According to Potter and Wetherell (1987), “one powerful resource used in everyday reasoning is the idea of the category-boundedness of activity. People conventionally make inferences from categories to the activities of incumbents and, conversely, from activities to the category membership of actors” (p. 132). A hearer can, in other words, infer a category for themselves when certain kinds of characteristics are made available; for instance, describing a woman as wearing a short skirt as well as pulling up her skirt when looking at a man can be heard as depicting her character and motives as flirtatious without explicitly stating she is a flirt (Edwards & Potter, 2005). In the same way, ethnic categories do not always emerge in interaction explicitly; rather, they can be implied and understood by merely drawing on socially recognized, category-specific abilities such as speaking a language (Hansen, 2005). Categories can also remain invisible through common-sense understanding. As Whitehead and Lerner (2009) found, for example, explicitly describing individuals as black can highlight the implicit understanding of people as white, unless otherwise stated.
Identifying as an ethnic group member often also involves authenticity, which can be worked up in talk by using relevant social comparison groups or switching languages to display intricate knowledge of group-specific characteristics (Sala, Dandy, & Rapley, 2010). Taking on an accent, for example, can also be used to resist certain identities and construct oneself (or others) as a member of one group over another (Alim, Lee, & Carris, 2011). When various identity claims are possible, one or more position(s) may be privileged depending on the immediate interactional and broader societal context (e.g. Ali & Sonn, 2010; Bélanger & Verkuyten, 2010; Malhi et al., 2009; Varjonen, Arnold, & Jasinskaja-Lahti, 2013). However, established ethnic affiliation is not final, in that other interpretations can threaten and undo it.
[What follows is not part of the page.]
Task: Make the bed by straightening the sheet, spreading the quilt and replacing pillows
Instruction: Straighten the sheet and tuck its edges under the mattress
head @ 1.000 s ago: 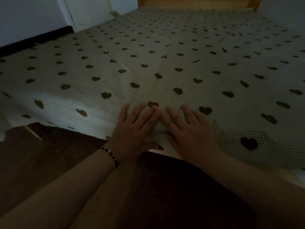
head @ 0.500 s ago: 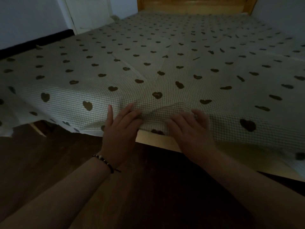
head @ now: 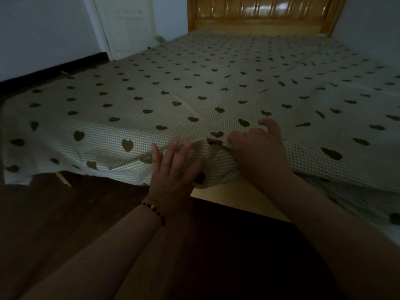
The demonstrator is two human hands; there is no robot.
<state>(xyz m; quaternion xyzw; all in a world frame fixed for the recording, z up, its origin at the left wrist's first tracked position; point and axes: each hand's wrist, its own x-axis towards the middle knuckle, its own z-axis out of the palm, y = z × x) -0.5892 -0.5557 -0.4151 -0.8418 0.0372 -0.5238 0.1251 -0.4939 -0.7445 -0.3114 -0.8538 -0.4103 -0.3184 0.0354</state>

Grancea (2010) found in his study of interethnic complaints that, despite the heavily ethnicized frame and just prior displays of ethnic affiliation, non-ethnic interpretations are sometimes brought forward when recipients deem ethnicity to be irrelevant, and these other interpretations can threaten and sometimes undo the previously accomplished ethnic solidarity. This again points to the situated and unfixed nature of group belonging when we consider it as a discursive accomplishment.
The ways in which people self-categorize matter not only because this process is an essential part of day-to-day social life, but also because of what this work can accomplish. Research drawing on Sacks's (1992) work on membership categorization has found, for instance, ethnic categorizations may be used as a resource to accomplish particular tasks, such as making a proposal, in interaction that others cannot (Hansen, 2005). Categories offer certain entitlements, in that a particular category of people may be treated as knowledgeable (Potter, 1996). Being ascribed a certain identity in interaction can also disqualify speakers from making particular claims (Antaki & Horowitz, 2000). In the same vein, categories are inference-rich, in that they are associated with particular activities or actions (Widdicombe, 1998). Thus, the categorization work done in talk has implications not only for who a speaker is understood to be but also the kinds of claims and actions open to them in interaction as (non-)members of a group.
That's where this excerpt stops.